(Beginning of Records)

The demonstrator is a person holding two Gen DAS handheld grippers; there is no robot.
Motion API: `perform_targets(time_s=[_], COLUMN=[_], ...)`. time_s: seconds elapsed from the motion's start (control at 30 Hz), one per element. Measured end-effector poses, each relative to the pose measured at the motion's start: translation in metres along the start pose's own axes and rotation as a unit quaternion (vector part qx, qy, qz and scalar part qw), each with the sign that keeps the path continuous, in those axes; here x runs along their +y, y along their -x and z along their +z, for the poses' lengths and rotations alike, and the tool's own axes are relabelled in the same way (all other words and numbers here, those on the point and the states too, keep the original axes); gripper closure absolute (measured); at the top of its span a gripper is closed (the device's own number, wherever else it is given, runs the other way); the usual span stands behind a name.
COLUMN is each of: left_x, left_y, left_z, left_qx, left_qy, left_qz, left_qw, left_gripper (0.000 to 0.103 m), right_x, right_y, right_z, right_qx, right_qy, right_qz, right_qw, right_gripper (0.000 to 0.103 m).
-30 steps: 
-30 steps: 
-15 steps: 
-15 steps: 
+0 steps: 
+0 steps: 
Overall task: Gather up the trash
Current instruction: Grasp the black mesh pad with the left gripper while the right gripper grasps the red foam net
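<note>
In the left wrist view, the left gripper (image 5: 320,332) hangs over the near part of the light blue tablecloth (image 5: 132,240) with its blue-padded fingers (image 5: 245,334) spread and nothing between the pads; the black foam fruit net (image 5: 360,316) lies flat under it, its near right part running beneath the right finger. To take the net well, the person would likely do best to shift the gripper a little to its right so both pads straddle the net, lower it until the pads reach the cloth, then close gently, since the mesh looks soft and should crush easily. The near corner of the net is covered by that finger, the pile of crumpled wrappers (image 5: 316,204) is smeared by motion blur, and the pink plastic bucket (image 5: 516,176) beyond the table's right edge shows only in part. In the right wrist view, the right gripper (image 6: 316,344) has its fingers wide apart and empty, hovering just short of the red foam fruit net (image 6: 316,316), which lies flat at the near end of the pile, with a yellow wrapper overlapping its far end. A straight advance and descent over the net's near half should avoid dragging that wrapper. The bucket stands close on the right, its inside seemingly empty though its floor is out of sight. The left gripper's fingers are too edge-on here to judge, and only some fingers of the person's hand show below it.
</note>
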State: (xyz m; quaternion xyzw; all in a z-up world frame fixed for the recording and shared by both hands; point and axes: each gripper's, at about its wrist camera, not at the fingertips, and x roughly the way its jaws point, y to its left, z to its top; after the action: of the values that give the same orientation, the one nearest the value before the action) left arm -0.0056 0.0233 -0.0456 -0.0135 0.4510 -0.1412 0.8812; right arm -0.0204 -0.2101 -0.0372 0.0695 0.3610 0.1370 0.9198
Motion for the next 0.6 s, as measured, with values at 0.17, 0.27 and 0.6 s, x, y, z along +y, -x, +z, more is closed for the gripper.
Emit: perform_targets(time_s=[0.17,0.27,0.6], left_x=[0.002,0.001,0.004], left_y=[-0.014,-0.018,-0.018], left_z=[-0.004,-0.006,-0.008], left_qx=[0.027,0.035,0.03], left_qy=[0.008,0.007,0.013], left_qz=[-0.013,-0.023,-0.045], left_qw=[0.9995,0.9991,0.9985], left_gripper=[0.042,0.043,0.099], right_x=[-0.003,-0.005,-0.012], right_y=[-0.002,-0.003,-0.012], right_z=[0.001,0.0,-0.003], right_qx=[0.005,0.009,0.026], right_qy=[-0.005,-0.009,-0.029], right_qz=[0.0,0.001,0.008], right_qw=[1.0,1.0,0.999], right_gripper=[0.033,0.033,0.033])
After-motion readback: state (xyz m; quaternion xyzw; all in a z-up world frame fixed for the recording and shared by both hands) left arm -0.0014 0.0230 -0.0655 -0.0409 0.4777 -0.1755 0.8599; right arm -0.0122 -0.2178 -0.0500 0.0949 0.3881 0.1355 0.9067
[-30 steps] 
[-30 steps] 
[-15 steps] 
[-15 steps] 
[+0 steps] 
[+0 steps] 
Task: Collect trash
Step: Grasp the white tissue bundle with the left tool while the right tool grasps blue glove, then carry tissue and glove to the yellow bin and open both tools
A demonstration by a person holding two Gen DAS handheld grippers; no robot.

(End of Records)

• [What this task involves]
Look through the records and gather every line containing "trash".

• [Exercise result]
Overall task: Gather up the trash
Task: Collect trash

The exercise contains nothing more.